This check is primarily for the invariant metrics. For invariant metrics we expect equal diversion into the experiment and control group. We will test this at the 95% confidence interval.

Notes:

  • If the invariant metric is a simple count (Number of cookies and Number of clicks) that should be randomly split between the 2 groups, use a binomial test to see whether the observed value falls within the confidence interval (Lesson 5)
  • If not (Click through probability), construct a confidence interval for a difference in proportions, then check whether the difference between group values falls within that confidence level (Lesson 1)
    • Method 1: We use control group’s value as expected value and calculate the confidence interval as the simple count does
    • Method 2: As in Lesson 1, we calculate the confidence interval of the difference between two groups
Metric Expected Value Observed Value CI Lower Bound CI Upper Bound Result
Number of Cookies 0.5000 0.5006 0.4988 0.5012 Pass
Number of clicks on "start free trial" 0.5000 0.5005 0.4959 0.5042 Pass
Click-through-probability 0.0821 0.0822 0.0812 0.0830 Pass
Click-through-probability-difference 0 5.66e-05 -0.0013 0.0013 Pass

Result Analysis

95% Confidence interval for the difference between the experiment and control group for evaluation metrics. The result is staistically significant only when the 95% confidence interval does not include zero.
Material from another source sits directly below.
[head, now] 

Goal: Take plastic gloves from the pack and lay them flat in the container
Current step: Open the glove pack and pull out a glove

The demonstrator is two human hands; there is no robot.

Metric dmin Observed Difference CI Lower Bound CI Upper Bound Result
Gross Conversion 0.01 -0.0205 -.0291 -.0120 Satistically and Practically Significant
Net Conversion 0.0075 -0.0048 -0.0116 0.0019 Neither Statistically nor Practically Significant

Sign Tests

Sign test is a nonparametric method to validate the result obtained above. The sensitivity of sign test is lower than that of the above test since we don’t have any assumptions. The p-value is calculated by this online calculator.

Metric Sign Count Total Sample p-value for sign test Statistically Significant @ alpha .05?
Gross Conversion 19 23 0.0026 Yes
Net Conversion 13 23 0.6776 No

6. Conclusion

An experiment was conducted in which potential Udacity students were diverted by cookie into two groups, experiment and control. The experiment group was asked to input the amount of time they are willing to devote to study, after clicking a “start free trial button”, where as the control group was not.

Three invariant metrics (Number of Cookies,Number of clicks on “start free trial”, and Click-Through-Probability) were chosen for purposes of validation and sanity checking while Gross Conversion (enrollment/cookie) and Net Conversion (payments/cookie)served as evaluation metrics.

The null hypothesis is that there is no difference in the evaluation metrics between the groups, furthermore, a practical significance threshold was set for each metric. The requirement for launching the experiment is that the null hypothesis must be rejected for all evaluation metrics and that the difference between two groups must meet or exceed the practical significance threshold.

Because our acceptance criteria requires statistically significant differences for all evaluation metrics, Bonferonni correction will not be used here. The Bonferonni correction is a method for controlling for type I errors (false positives) when using multiple metrics in which relevance of any of the metrics matches the hypothesis. In this case the risk of type I errors increases as the number of metrics increases (significance by random chance).

Analysis revealed the expected equal distribution of cookies into the control and experimental groups, for the invariant metrics, at the 95% CI. A difference in gross conversion was found to be statistically significant at the 95% CI, and the null hypothesis was rejected. Gross conversion also met the practical significance threshold. Net Conversion was found to be neither statistically nor practically significant at the 95% CI.

7. Recommendation

This experiment was designed to determine whether filtering students as a function of study time commitment would improve the overall student experience and the coaches’ capacity to support students who are likely to complete the course, without significantly reducing the number of students who continue past the free trial.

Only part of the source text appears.